A problem concerning skin delivery arises from the existence of two parameters that influence the permeability in contrasting ways. In general, firstly, and in accordance with Fick’s First Law, the flux increases when the concentration of the drug in the formulation increases (Equation 7). This can be achieved by increasing the drug solubility in the formulation. Secondly, the flux will also be increased if P is greater i.e. the relative solubility of the drug in the stratum corneum is greater than the solubility of the drug in the formulation. The relative contributions of the velocity of absorption (flux J) and the amount of absorbed active substance cannot be separated as the two parameters have been combined into one equation (Equation 7). The problem therefore remains. Finding the right compromise in each case is the only way to solve this problem. To do so successfully it is necessary to understand as much as possible about each of the parameters which influence the solubility of the active ingredient in the skin and in the formulation.

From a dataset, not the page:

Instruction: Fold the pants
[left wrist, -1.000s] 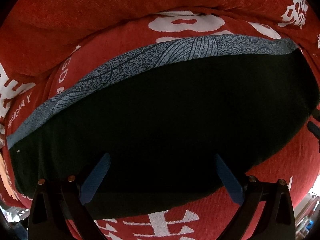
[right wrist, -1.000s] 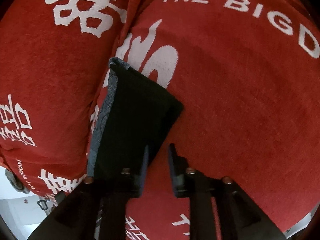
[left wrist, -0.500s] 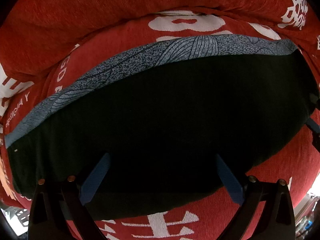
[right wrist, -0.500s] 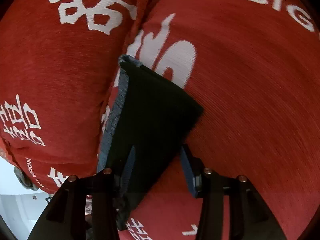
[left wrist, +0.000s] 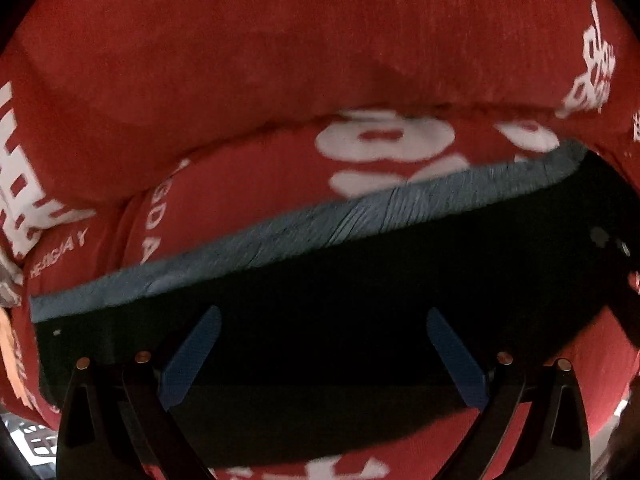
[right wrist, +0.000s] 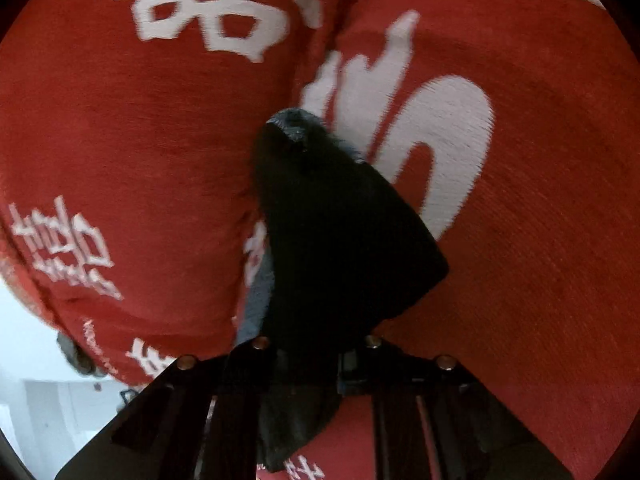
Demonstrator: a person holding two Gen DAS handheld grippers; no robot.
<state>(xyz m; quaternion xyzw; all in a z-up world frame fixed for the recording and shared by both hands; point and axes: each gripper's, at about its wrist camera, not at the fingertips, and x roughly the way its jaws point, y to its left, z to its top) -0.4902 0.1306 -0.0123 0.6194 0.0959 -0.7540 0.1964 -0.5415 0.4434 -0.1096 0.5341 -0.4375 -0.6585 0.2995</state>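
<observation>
The black pants (left wrist: pixel 360 300) lie folded on a red cover, with a grey patterned band (left wrist: pixel 360 216) along their far edge. My left gripper (left wrist: pixel 320 356) hovers over the pants' near edge, its blue pads (left wrist: pixel 192 360) wide apart and empty. In the right wrist view the pants' end (right wrist: pixel 340 240) is bunched and raised, running back between the fingers of my right gripper (right wrist: pixel 312 360), which is shut on the cloth. The right fingertips are hidden by the fabric.
A red sofa cover with white lettering (right wrist: pixel 540 240) lies under everything, with a raised cushion (left wrist: pixel 280 60) behind the pants. A pale floor and white furniture (right wrist: pixel 48 400) show past the cover's left edge.
My right gripper has closed on the pants' end and lifted it, so the cloth now bunches up. The left gripper has drawn back a little and stays open.
</observation>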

In the experiment described below, the authors used a constant caffeine concentration. The highest flux obtained with the microemulsion system is probably due to the higher amphiphilic character of the microemulsion system and the high amount of surfactants present which are able to modify the skin barrier. This will be discussed in the next section.

Penetration enhancement techniques

For optimising transdermal delivery of drugs with a molar mass bigger than 500 Da, active mechanisms have to be used. In electroporation, high voltage impulses are applied during short time intervals to create temporary pores on the skin. The driving force for drug permeation is either ion repulsion or electro-osmosis. Sonophoresis uses low frequency ultrasonic energy to disrupt lipid packing in the stratum corneum creating aqueous pores, which improve drug delivery [76, 77]. Other methods include (i) local thermal treatments [78, 79], (ii) the possibility of mechanical perforation of the stratum corneum by high-velocity particles (the so-called ballistic method) [79] and (iii) the use of a micro-needles array, the effects of which include temporary loosening of the barrier properties until the stratum corneum is restored to its usual state by the normal turnover cycle [80-82]. Iontophoresis is an electrically assisted method where the drug has to be used in an ionic form. By applying an external electrical field to the skin the active ingredient will be accelerated and as a result of electromigration and electro-osmotic forces it will be transported into the skin layers. This method is used for proteins and peptides, for example in insulin delivery in diabetes therapy. Insulin is negatively charged and has a relative molar mass of 6000 Da. A number of fundamental in vitro studies have investigated the effect of iontophoretic parameters on insulin delivery [83-88] while pharmacodynamic studies have demonstrated the physiological effect of iontophoretically delivered insulin on blood glucose levels in a variety of small animals, usually mice, rats or rabbits [85, 89, 90]. Kari [91] used cathodal iontophoresis with currents ranging from 0.2 to 0.8 mA (patch area 6.2 cm²) applied for 2 h in delivering insulin to alloxan-diabetic rabbits. The results showed that blood glucose levels decreased as serum insulin concentrations increased. Doubling the iontophoretic current from 0.2 to 0.4 mA produced a 3-fold increase in the serum insulin concentration but a further increase to 0.8 mA had no additional effect. This result was attributed to the generation of hydroxide ions at the electrode surface, which compete in the carrying of the current in the cathodal compartment [91].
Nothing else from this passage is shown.